START PROVIDED DATA

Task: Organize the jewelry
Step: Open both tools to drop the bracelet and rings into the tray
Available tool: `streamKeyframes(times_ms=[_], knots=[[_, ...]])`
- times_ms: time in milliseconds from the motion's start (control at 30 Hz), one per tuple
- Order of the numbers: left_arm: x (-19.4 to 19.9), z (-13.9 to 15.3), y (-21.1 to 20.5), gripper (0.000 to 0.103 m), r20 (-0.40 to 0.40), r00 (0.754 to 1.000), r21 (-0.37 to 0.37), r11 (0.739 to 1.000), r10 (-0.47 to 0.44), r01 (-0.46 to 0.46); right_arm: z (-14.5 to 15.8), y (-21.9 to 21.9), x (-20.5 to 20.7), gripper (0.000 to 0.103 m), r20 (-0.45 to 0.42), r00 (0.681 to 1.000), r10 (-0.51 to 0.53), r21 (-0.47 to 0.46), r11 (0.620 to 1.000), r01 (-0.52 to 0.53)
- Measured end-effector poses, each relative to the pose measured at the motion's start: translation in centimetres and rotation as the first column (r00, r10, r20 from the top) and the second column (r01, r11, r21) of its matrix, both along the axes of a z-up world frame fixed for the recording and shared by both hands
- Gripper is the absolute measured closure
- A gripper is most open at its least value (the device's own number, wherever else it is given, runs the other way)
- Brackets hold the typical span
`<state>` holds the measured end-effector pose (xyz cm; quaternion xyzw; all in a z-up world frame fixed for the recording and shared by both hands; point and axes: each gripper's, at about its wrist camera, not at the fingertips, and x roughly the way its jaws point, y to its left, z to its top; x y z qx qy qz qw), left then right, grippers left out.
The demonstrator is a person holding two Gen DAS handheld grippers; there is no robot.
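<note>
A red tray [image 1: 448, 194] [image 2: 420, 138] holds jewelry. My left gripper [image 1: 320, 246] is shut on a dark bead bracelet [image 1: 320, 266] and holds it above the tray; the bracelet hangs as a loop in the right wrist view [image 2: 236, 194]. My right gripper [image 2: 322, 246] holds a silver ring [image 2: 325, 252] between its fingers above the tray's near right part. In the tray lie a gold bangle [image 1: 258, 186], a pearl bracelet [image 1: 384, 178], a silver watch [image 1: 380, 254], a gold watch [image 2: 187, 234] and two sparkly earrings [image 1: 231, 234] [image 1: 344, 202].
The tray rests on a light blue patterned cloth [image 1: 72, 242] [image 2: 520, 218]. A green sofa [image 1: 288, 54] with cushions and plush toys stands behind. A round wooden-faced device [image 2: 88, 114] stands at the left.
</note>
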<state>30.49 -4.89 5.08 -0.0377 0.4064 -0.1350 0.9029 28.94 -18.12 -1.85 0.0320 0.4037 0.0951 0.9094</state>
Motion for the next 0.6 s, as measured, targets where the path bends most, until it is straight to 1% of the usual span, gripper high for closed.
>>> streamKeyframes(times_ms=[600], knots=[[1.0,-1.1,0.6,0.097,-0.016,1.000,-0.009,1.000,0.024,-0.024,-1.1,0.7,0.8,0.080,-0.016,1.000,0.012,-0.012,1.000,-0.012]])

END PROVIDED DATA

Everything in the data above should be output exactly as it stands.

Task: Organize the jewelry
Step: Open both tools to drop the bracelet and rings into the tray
Available tool: `streamKeyframes(times_ms=[_], knots=[[_, ...]])`
- times_ms: time in milliseconds from the motion's start (control at 30 Hz), one per tuple
- Order of the numbers: left_arm: x (-19.4 to 19.9), z (-13.9 to 15.3), y (-21.1 to 20.5), gripper (0.000 to 0.103 m), r20 (-0.40 to 0.40), r00 (0.754 to 1.000), r21 (-0.37 to 0.37), r11 (0.739 to 1.000), r10 (-0.47 to 0.44), r01 (-0.46 to 0.46); right_arm: z (-14.5 to 15.8), y (-21.9 to 21.9), x (-20.5 to 20.7), gripper (0.000 to 0.103 m), r20 (-0.45 to 0.42), r00 (0.681 to 1.000), r10 (-0.51 to 0.53), r21 (-0.47 to 0.46), r11 (0.620 to 1.000), r01 (-0.52 to 0.53)
- Measured end-effector poses, each relative to the pose measured at the motion's start: translation in centimetres and rotation as the first column (r00, r10, r20 from the top) and the second column (r01, r11, r21) of its matrix, both along the axes of a z-up world frame fixed for the recording and shared by both hands
- Gripper is the absolute measured closure
- A gripper is most open at its least value (the device's own number, wherever else it is given, runs the other way)
- Brackets hold the typical span
`<state>` holds the measured end-effector pose (xyz cm; quaternion xyzw; all in a z-up world frame fixed for the recording and shared by both hands; point and axes: each gripper's, at about its wrist camera, not at the fingertips, and x roughly the way its jaws point, y to its left, z to its top; x y z qx qy qz qw), left then right, grippers left out.
The demonstrator is a person holding two Gen DAS handheld grippers; there is no robot.
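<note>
A red tray [image 1: 448, 194] [image 2: 420, 138] holds jewelry. My left gripper [image 1: 320, 246] is shut on a dark bead bracelet [image 1: 320, 266] and holds it above the tray; the bracelet hangs as a loop in the right wrist view [image 2: 236, 194]. My right gripper [image 2: 322, 246] holds a silver ring [image 2: 325, 252] between its fingers above the tray's near right part. In the tray lie a gold bangle [image 1: 258, 186], a pearl bracelet [image 1: 384, 178], a silver watch [image 1: 380, 254], a gold watch [image 2: 187, 234] and two sparkly earrings [image 1: 231, 234] [image 1: 344, 202].
The tray rests on a light blue patterned cloth [image 1: 72, 242] [image 2: 520, 218]. A green sofa [image 1: 288, 54] with cushions and plush toys stands behind. A round wooden-faced device [image 2: 88, 114] stands at the left.
</note>
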<state>30.49 -4.89 5.08 -0.0377 0.4064 -0.1350 0.9029 28.94 -18.12 -1.85 0.0320 0.4037 0.0951 0.9094</state>
Motion for the next 0.6 s, as measured, targets where the path bends most, until it is straight to 1% of the usual span, gripper high for closed.
>>> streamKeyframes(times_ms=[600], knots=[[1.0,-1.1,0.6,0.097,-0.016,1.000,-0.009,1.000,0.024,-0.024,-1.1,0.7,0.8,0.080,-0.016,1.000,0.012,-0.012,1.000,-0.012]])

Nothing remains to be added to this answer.